In Lebanon, bars and restaurants will reopen, while Poland plans to allow patrons to return to hotels, museums and shops. Several Canadian provinces also eased some restrictions on Monday.
India allowed businesses, local transportation and activities like weddings to resume in areas with few or no known infections. Wedding ceremonies with fewer than 50 guests will be permitted, and self-employed workers like maids and plumbers can return to work. Liquor stores also opened, prompting large, unruly crowds to gather and underscoring the challenges that India will face in lifting its lockdown, one of the most severe anywhere.
On Monday, Japan announced an extension of its state of emergency through the end of this month. And Prime Minister Shinzo Abe said in a news conference that the government was considering allowing public facilities like museums and libraries to reopen if they maintain social distancing controls.
China, where the virus first appeared and which became the initial center of the outbreak, has taken steps toward a return to normal life. And South Korea, which had a significant early outbreak, has also begun limited reopenings. Restaurants and art galleries are returning to a semblance of normal operation, although the introduction of hand sanitizer and other preventive measures remains a constant reminder of how Covid-19 has changed much of the world.
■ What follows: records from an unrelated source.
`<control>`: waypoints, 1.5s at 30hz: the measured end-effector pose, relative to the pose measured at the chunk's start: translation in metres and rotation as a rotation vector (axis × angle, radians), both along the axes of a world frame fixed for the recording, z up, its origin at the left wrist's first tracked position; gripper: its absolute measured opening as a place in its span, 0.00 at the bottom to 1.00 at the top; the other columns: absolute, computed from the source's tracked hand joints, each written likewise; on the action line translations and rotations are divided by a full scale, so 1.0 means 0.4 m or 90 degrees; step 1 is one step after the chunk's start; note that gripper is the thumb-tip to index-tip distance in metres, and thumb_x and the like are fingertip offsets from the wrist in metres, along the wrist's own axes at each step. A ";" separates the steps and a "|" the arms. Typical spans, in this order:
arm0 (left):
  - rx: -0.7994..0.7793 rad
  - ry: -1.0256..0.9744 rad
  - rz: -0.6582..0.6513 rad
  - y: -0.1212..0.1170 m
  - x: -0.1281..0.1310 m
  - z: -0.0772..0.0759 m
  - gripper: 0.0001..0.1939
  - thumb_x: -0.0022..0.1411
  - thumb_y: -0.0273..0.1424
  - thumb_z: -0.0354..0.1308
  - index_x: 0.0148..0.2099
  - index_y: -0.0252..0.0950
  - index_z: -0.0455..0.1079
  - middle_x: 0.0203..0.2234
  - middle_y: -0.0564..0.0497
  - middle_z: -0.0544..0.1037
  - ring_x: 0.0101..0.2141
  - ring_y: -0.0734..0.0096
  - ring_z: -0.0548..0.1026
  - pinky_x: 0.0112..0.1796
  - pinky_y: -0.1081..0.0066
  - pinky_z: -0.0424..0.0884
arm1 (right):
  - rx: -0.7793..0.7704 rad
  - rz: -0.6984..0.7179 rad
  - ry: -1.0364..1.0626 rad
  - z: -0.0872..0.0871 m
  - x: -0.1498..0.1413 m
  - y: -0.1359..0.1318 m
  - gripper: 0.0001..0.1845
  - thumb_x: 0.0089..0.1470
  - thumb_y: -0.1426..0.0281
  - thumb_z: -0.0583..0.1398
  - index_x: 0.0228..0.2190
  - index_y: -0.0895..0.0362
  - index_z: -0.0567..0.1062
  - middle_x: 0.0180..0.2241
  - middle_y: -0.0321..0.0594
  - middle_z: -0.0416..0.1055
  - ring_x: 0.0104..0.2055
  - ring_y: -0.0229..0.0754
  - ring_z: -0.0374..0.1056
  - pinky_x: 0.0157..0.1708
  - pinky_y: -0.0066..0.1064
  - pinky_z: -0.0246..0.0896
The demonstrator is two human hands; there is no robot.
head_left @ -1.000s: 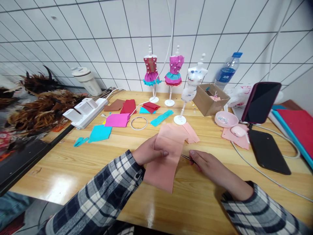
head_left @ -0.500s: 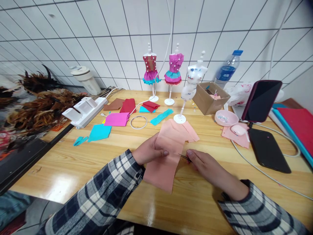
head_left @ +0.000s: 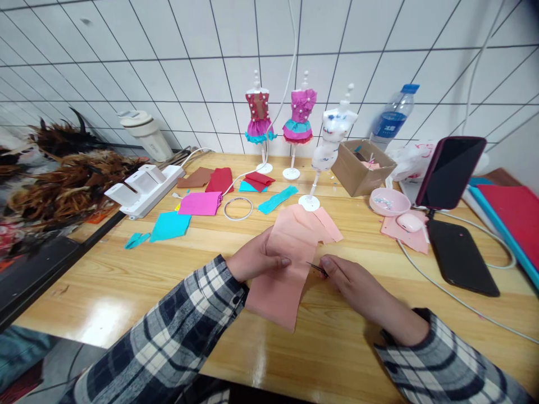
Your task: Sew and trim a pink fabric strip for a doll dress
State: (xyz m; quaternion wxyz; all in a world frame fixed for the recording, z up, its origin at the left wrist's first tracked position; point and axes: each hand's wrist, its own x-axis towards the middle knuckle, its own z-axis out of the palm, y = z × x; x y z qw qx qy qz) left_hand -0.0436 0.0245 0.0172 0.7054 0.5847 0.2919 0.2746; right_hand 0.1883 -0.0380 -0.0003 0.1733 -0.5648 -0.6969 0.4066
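Note:
My left hand (head_left: 257, 259) pinches a long strip of salmon-pink crepe paper (head_left: 281, 294), thumb on top and fingers hidden beneath. To its right, my right hand (head_left: 343, 275) is closed round a small pair of scissors (head_left: 316, 268). The blades point left and lie at the paper's right edge; I cannot tell whether they touch it. More pink paper (head_left: 330, 224) lies just behind, by the base of a bare white mini dress form (head_left: 332, 137) with blue marks. Two other forms wear small outfits: a red and brown one (head_left: 258, 115) and a magenta one (head_left: 300, 115).
Folded magenta (head_left: 200, 203), turquoise (head_left: 170, 226) and red (head_left: 220, 179) paper lie left of a silver ring (head_left: 238, 208). A cardboard box (head_left: 357, 174), pink bead dish (head_left: 389, 202) and phones (head_left: 463, 259) stand right. A power strip (head_left: 145, 193) and brown feathers (head_left: 84, 179) are left.
My right hand has shifted slightly left, bringing the scissor tips over to the paper's right edge. My left hand keeps its hold on the paper; the view has tilted very slightly.

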 end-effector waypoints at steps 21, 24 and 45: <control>0.015 0.053 0.047 -0.007 0.008 -0.004 0.27 0.53 0.36 0.69 0.52 0.31 0.67 0.34 0.49 0.79 0.33 0.68 0.74 0.33 0.73 0.68 | -0.001 -0.005 -0.017 0.007 -0.003 0.002 0.26 0.65 0.51 0.41 0.28 0.53 0.66 0.28 0.37 0.69 0.33 0.44 0.65 0.36 0.35 0.56; 0.021 0.020 0.046 -0.007 0.008 -0.006 0.28 0.53 0.34 0.69 0.54 0.33 0.66 0.37 0.48 0.79 0.37 0.66 0.74 0.37 0.71 0.69 | -0.001 -0.008 0.004 0.009 -0.005 -0.001 0.27 0.66 0.52 0.39 0.28 0.53 0.66 0.27 0.37 0.68 0.32 0.43 0.63 0.34 0.34 0.56; 0.006 0.059 0.012 -0.013 0.018 0.002 0.21 0.52 0.32 0.69 0.46 0.31 0.70 0.33 0.49 0.78 0.33 0.69 0.73 0.34 0.72 0.67 | -0.015 -0.007 0.012 0.013 -0.021 -0.007 0.27 0.65 0.51 0.39 0.29 0.53 0.66 0.25 0.35 0.63 0.29 0.42 0.59 0.34 0.33 0.53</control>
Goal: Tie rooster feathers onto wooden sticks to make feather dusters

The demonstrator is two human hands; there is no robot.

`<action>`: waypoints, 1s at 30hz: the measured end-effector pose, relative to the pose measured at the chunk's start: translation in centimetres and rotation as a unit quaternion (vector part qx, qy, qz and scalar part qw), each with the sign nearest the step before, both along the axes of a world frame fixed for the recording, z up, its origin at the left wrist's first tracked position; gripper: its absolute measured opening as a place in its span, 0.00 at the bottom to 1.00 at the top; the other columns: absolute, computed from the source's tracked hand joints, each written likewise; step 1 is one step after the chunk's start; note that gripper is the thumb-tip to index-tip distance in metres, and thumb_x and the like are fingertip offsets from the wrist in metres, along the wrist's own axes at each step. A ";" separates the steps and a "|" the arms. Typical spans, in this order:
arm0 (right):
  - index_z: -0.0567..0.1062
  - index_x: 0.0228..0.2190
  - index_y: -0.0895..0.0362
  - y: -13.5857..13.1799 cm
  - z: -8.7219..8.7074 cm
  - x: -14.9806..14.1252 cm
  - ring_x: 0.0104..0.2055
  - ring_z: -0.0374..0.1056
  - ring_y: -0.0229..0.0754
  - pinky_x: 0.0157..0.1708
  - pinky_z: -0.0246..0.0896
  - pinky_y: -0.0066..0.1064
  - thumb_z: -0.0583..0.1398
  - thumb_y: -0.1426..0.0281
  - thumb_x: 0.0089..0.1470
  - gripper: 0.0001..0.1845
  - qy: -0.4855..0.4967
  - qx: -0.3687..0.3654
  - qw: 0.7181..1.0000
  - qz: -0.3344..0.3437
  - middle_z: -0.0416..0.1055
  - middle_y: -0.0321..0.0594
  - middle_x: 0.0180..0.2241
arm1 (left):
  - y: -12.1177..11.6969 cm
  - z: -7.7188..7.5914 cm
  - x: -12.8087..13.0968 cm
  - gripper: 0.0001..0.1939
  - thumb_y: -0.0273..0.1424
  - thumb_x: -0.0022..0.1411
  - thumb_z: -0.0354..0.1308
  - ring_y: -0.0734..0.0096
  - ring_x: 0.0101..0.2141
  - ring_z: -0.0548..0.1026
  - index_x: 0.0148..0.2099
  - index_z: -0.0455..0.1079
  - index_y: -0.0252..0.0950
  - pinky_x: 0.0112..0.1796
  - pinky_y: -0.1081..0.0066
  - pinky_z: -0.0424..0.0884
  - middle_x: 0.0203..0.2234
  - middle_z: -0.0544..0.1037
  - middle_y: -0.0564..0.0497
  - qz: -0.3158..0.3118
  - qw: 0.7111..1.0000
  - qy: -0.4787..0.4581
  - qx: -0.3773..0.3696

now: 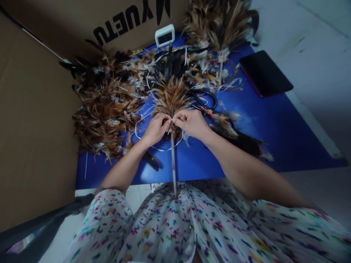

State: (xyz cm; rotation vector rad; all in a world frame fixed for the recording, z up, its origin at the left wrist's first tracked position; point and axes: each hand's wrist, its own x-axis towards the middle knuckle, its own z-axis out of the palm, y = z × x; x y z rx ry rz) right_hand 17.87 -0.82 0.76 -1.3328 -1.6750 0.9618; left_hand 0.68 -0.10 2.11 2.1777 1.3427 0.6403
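A feather duster (pixel 170 96) with tan and brown feathers lies on the blue table (pixel 268 124), its thin wooden stick (pixel 173 164) running back toward my lap. My left hand (pixel 155 128) and my right hand (pixel 192 123) meet at the base of the feather head, both with fingers pinched together around the stick and a thin white string (pixel 142 126) that loops out over the table. The fingertips hide the exact spot where the string sits.
A big pile of loose brown feathers (pixel 105 106) lies at the left. Black scissors (pixel 204 100) rest just beyond my right hand. Finished dusters (pixel 219 25), a white timer (pixel 165 35), a dark tablet (pixel 264 73) and cardboard walls (pixel 35 120) surround the table.
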 end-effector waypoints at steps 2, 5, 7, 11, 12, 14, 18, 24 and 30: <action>0.78 0.26 0.61 0.0 -0.1 0.0 0.20 0.50 0.31 0.24 0.46 0.28 0.59 0.68 0.48 0.09 0.004 -0.005 1.000 0.001 0.57 0.29 0.15 | 0.0 -0.1 0.0 0.04 0.26 0.61 0.54 0.70 0.34 0.72 0.35 0.70 0.35 0.38 0.70 0.67 0.30 0.75 0.50 0.006 1.000 -0.004 0.000; 0.77 0.26 0.60 0.1 -0.2 0.0 0.20 0.51 0.31 0.24 0.46 0.28 0.59 0.68 0.48 0.10 0.006 -0.007 1.000 0.004 0.57 0.29 0.15 | -0.1 -0.2 0.1 0.04 0.26 0.60 0.55 0.71 0.34 0.72 0.35 0.70 0.36 0.38 0.70 0.67 0.30 0.76 0.51 0.013 1.000 -0.014 0.001; 0.77 0.26 0.61 0.1 -0.3 0.0 0.20 0.51 0.31 0.24 0.46 0.28 0.59 0.67 0.49 0.10 0.006 -0.008 1.000 0.005 0.58 0.30 0.16 | -0.1 -0.3 0.1 0.03 0.26 0.60 0.55 0.71 0.33 0.72 0.35 0.70 0.35 0.37 0.71 0.67 0.30 0.76 0.51 0.020 1.000 -0.023 0.003; 0.77 0.26 0.61 0.1 -0.5 -0.1 0.20 0.51 0.31 0.23 0.46 0.28 0.59 0.66 0.49 0.11 0.013 -0.011 1.000 0.007 0.59 0.30 0.16 | -0.2 -0.4 0.3 0.02 0.26 0.59 0.56 0.73 0.32 0.72 0.34 0.70 0.35 0.36 0.72 0.67 0.29 0.76 0.51 0.034 0.999 -0.039 0.008; 0.77 0.26 0.61 0.1 -0.6 -0.1 0.20 0.52 0.32 0.23 0.46 0.28 0.59 0.66 0.50 0.11 0.016 -0.014 1.000 0.009 0.60 0.31 0.16 | -0.3 -0.4 0.3 0.02 0.26 0.59 0.56 0.73 0.31 0.71 0.34 0.69 0.35 0.35 0.72 0.67 0.29 0.76 0.52 0.037 0.998 -0.042 0.008; 0.78 0.27 0.61 0.2 -0.8 -0.1 0.21 0.54 0.32 0.24 0.48 0.28 0.59 0.66 0.50 0.11 0.027 -0.021 0.999 0.014 0.63 0.32 0.17 | -0.4 -0.4 0.3 0.01 0.26 0.58 0.57 0.75 0.29 0.70 0.34 0.69 0.36 0.32 0.73 0.66 0.28 0.75 0.53 0.047 0.998 -0.046 0.010; 0.78 0.28 0.61 0.3 -1.1 -0.2 0.23 0.60 0.34 0.26 0.53 0.28 0.59 0.67 0.49 0.10 0.050 -0.033 0.998 0.016 0.69 0.36 0.20 | -0.6 -0.4 0.3 0.01 0.27 0.58 0.59 0.76 0.27 0.70 0.34 0.69 0.36 0.30 0.74 0.65 0.27 0.75 0.53 0.052 0.997 -0.031 0.049; 0.78 0.27 0.61 0.4 -1.3 -0.3 0.24 0.62 0.35 0.27 0.55 0.28 0.58 0.69 0.49 0.09 0.048 -0.032 0.998 0.013 0.70 0.36 0.21 | -0.9 -0.5 0.1 0.04 0.26 0.61 0.56 0.73 0.31 0.72 0.34 0.71 0.35 0.34 0.73 0.67 0.28 0.76 0.51 0.009 0.989 0.037 0.139; 0.78 0.26 0.60 0.3 -1.0 -0.4 0.23 0.64 0.34 0.27 0.55 0.27 0.59 0.70 0.48 0.09 0.052 -0.036 0.998 0.008 0.71 0.35 0.20 | -1.3 -0.2 0.1 0.06 0.27 0.64 0.54 0.70 0.34 0.75 0.37 0.72 0.34 0.38 0.71 0.69 0.31 0.78 0.48 -0.005 0.984 0.083 0.159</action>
Other countries planning to lift some restrictions beginning on Monday include Belgium, Greece, Iceland, Hungary, Monaco, Nigeria, Poland and Portugal.
Beijing wants to come out on top in the race to find a coronavirus vaccine — and by some measures it is doing so. Four Chinese companies have begun testing their vaccine candidates on humans, more than the United States and Britain combined.
China also wants to deflect accusations that its silencing of early warnings contributed to the pandemic. And developing a vaccine for the world would burnish its standing as a global scientific and medical power.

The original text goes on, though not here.